EXERCISE OBJECTIVE: The answer must be a single number: the count of lines in the records below that contain the word "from".
[[ EXTRACTED DATA open ]]
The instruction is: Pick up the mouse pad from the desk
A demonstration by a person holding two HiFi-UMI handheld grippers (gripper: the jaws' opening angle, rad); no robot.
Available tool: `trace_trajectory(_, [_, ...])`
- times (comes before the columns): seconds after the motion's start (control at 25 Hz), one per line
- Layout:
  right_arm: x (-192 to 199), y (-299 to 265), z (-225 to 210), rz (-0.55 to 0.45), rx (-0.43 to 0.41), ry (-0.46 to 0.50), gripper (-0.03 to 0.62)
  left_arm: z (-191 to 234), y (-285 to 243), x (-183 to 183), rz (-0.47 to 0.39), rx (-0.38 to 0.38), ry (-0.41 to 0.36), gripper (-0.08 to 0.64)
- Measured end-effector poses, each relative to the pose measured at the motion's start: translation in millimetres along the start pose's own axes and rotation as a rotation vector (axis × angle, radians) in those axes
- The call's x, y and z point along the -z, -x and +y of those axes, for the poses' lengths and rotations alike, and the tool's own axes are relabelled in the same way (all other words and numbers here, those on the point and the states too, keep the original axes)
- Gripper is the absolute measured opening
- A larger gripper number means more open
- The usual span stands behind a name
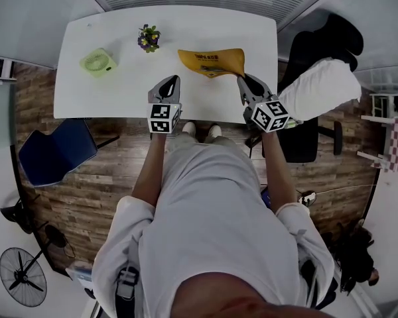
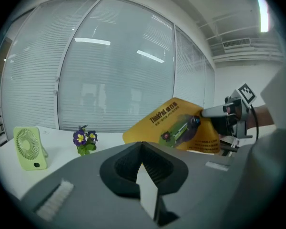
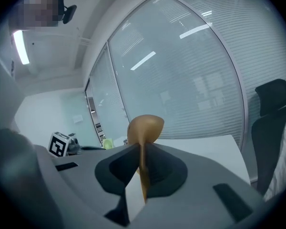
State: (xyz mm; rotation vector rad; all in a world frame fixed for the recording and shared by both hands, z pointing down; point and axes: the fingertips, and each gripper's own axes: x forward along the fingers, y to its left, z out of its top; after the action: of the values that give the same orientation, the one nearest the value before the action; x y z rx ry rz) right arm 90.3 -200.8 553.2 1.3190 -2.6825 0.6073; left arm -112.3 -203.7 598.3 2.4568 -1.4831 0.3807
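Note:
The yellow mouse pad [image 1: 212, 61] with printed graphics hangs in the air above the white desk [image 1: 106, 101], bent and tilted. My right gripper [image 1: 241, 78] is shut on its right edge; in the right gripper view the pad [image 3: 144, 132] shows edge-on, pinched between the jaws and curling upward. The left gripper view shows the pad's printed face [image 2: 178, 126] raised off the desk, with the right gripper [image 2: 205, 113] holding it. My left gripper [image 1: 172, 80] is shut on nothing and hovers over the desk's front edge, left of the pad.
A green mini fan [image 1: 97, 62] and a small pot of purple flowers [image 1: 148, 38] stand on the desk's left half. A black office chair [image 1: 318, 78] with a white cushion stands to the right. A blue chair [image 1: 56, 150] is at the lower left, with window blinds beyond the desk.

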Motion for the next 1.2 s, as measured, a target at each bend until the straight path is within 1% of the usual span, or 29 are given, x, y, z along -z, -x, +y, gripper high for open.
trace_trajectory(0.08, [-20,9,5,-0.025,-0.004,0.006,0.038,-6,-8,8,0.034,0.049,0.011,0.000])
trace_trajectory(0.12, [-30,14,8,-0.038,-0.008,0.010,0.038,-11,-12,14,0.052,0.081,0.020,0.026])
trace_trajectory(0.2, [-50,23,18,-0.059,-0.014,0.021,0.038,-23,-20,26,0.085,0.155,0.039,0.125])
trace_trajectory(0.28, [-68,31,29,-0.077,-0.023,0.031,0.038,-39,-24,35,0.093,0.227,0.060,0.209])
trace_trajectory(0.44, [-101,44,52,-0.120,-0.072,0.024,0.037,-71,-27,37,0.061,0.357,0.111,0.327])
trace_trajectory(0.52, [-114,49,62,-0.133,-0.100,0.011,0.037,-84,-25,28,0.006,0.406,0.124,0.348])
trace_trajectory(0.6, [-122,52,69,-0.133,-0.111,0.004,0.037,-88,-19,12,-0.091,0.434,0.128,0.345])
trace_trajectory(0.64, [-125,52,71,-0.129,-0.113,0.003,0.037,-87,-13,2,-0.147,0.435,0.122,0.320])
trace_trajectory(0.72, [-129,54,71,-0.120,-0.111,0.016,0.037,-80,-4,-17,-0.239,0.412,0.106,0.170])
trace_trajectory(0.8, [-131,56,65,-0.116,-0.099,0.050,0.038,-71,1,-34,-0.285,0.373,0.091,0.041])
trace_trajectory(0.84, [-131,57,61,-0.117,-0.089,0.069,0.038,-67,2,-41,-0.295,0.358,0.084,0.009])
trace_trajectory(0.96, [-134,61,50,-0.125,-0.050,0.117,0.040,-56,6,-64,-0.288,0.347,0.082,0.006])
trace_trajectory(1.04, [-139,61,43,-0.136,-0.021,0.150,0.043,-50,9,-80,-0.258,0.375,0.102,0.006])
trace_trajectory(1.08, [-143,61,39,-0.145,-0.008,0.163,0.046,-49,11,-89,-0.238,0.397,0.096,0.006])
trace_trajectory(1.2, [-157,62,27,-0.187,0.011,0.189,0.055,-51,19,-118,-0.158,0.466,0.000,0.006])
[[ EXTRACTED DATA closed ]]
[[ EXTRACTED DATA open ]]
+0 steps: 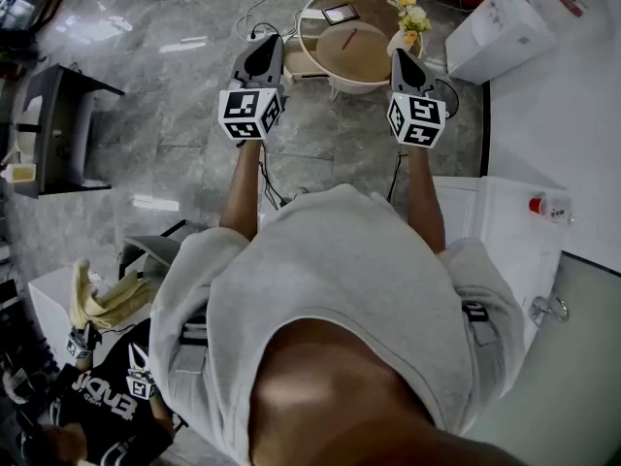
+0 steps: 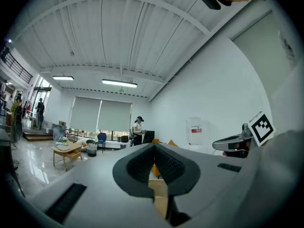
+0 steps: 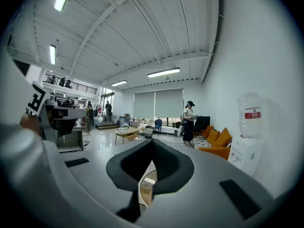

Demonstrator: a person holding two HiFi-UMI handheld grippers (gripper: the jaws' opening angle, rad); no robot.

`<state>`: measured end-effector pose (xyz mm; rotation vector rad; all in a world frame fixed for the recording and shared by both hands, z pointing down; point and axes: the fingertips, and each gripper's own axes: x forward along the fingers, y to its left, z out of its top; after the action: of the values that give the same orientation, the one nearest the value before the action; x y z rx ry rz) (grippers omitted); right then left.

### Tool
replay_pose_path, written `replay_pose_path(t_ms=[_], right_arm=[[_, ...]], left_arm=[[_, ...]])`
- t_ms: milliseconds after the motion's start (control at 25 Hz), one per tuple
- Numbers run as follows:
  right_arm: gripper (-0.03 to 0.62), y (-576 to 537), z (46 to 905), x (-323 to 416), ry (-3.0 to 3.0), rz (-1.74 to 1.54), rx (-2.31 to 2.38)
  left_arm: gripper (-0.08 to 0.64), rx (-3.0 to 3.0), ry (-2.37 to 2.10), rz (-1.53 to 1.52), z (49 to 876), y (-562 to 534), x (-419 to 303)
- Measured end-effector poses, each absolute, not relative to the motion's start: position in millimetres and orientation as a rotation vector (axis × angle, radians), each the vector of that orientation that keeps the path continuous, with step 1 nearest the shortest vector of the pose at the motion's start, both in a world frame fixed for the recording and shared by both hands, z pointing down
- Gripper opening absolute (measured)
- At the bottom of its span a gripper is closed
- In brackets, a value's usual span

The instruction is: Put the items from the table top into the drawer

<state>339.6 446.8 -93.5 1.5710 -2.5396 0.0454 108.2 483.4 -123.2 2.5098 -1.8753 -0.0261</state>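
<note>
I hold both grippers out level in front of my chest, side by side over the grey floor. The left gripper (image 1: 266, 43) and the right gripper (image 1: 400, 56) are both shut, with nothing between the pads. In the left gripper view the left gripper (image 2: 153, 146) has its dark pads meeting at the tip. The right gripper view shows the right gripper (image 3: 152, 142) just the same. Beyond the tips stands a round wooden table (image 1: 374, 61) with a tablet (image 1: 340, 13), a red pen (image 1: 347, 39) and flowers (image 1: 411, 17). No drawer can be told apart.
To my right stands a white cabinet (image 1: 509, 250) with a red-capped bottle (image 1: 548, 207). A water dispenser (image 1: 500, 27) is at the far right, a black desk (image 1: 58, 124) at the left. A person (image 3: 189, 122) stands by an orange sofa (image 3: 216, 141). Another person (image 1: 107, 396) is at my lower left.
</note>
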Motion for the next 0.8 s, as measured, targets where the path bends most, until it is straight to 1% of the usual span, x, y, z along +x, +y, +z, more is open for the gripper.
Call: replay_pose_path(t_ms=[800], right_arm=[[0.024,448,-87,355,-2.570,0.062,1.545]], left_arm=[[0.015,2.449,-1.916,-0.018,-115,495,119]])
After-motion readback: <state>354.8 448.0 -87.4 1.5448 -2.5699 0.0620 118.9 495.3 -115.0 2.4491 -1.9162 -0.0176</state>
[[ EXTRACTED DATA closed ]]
COMPLETED EXERCISE: 2